Toccante è la storia di un altro giovanissimo, Federico Agnini, studente in medicina alla Sapienza, anche lui di 19 anni, di Catania, a Roma da quando ne ha 11. Dopo la caduta di Mussolini e l’armistizio fonda l’Arsi, Associazione rivoluzionaria studentesca italiana. Al gruppo aderiscono giovani tra i 14 e i 20 anni, di differenti opinioni politiche, che hanno stretto amicizia durante le partite a pallone in piazza Sempione, le nuotate nell’Aniene oltre il Ponte Vecchio e i pomeriggi al bar Bonelli, finché la rete tedesca si stringe intorno al loro gruppo.
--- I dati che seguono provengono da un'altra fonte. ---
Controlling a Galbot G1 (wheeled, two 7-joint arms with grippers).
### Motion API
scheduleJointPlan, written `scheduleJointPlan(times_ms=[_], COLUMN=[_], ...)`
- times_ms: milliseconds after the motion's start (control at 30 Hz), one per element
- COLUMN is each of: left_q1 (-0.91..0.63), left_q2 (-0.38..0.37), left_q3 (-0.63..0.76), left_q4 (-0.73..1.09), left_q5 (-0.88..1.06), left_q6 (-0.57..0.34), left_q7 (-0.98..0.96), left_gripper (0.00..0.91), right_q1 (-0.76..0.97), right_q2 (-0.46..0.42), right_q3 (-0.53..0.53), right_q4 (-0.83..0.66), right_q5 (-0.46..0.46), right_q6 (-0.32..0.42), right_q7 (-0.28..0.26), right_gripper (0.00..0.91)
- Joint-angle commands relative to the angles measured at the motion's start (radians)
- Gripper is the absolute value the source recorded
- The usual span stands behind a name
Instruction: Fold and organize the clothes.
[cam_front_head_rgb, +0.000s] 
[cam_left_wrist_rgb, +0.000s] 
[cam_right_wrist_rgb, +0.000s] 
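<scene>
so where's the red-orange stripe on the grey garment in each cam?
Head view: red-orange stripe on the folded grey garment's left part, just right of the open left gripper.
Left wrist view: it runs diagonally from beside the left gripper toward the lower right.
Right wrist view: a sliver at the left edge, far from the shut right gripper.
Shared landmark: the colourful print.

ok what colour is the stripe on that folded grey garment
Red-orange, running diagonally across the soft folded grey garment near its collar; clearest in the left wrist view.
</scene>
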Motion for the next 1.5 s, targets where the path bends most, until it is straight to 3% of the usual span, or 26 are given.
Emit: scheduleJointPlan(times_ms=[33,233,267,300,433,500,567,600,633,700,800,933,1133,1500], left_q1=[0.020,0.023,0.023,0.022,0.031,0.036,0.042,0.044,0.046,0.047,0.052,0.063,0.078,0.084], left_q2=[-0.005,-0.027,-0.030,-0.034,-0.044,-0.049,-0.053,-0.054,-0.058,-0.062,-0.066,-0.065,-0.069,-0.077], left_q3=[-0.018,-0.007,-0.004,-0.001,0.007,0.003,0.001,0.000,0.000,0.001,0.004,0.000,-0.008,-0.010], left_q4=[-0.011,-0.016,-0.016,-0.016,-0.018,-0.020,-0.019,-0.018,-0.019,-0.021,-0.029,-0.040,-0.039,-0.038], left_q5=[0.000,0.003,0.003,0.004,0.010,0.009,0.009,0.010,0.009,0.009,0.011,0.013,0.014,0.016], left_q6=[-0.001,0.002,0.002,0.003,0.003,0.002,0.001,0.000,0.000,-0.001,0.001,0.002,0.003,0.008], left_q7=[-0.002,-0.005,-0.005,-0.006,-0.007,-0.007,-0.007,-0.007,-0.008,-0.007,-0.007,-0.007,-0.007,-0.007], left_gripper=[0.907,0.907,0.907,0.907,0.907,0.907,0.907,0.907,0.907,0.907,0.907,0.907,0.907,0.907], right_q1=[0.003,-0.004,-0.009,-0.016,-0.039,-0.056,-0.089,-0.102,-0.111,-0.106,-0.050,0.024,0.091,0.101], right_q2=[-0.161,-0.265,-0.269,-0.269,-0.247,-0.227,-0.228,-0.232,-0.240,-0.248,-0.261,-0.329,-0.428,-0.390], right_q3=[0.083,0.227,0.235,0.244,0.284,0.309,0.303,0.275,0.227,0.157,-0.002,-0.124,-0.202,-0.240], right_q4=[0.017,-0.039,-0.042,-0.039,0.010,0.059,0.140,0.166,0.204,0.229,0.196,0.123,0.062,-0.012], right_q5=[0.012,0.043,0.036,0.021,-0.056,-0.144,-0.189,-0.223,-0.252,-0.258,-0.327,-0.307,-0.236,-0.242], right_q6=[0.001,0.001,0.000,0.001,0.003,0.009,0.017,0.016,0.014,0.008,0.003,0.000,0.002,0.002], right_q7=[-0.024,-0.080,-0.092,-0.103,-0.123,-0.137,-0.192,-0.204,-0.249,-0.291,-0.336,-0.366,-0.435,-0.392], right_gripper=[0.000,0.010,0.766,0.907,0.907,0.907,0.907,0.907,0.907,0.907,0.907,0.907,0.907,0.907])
Lui invia un biglietto al padre in cui scrive «di aiutare la mamma a superare il grave colpo. Avvertire subito il mio intimo amico perché faccia scappare gli altri compagni. State tranquilli: faro il mio dovere. Viva l’Italia libera». Storie diverse sono invece quelle di Nunzio Rindone, pastore di 30 anni di Leonforte, che al momento dell’armistizio si trova a Roma ed entra nella Resistenza ma cade in trappola dopo aver tentato di liberare due prigionieri politici detenuti in una caserma del quartiere Salario.

O quella di Michele Partito, scalpellino di 30 anni di Casteltermini, che si trasferisce a Roma probabilmente nella primavera del 1943 perché ha paura dei tedeschi stanziati in Sicilia. Tra le vittime delle Fosse Ardeatine anche lui viene identificato solo nel 2012, grazie alla prova del Dna.

C’è un siciliano anche tra i rastrellati di via Rasella, Cosimo D’Amico, 36 anni di Catania, amministratore teatrale. Infine c’è Raffaele Zicconi di Sommatino, modi e abbigliamento eleganti (nelle lettere dal carcere fa più volte cenno al suo smoking), fin da giovane viene educato dal padre all’antifascismo, impiegato alle Poste nella capitale. Dopo l’armistizio aderisce al Partito d’Azione.

Arrestato, da Regina Coeli scrive clandestinamente: «qui non siamo volgari delinquenti, ma detenuti politici. Dopo ben 17 giorni di segregazione cellulare, murato vivo in una stanza, solo, maltrattato in maniera eccessiva, adesso che rivedo la luce sono risuscitato. Le botte, la fame, la mancanza d’aria, mi
avevano prodotto un poco di nevrosi cardiaca, dalla quale mi vado rimettendo».

E dopo aver raccontato che «mi hanno ormai collaudato come incassatore di primo ordine anzi fuori classe», aggiunge di essere «fermamente convinto che il peggio è passato». Ma il peggio doveva ancora venire.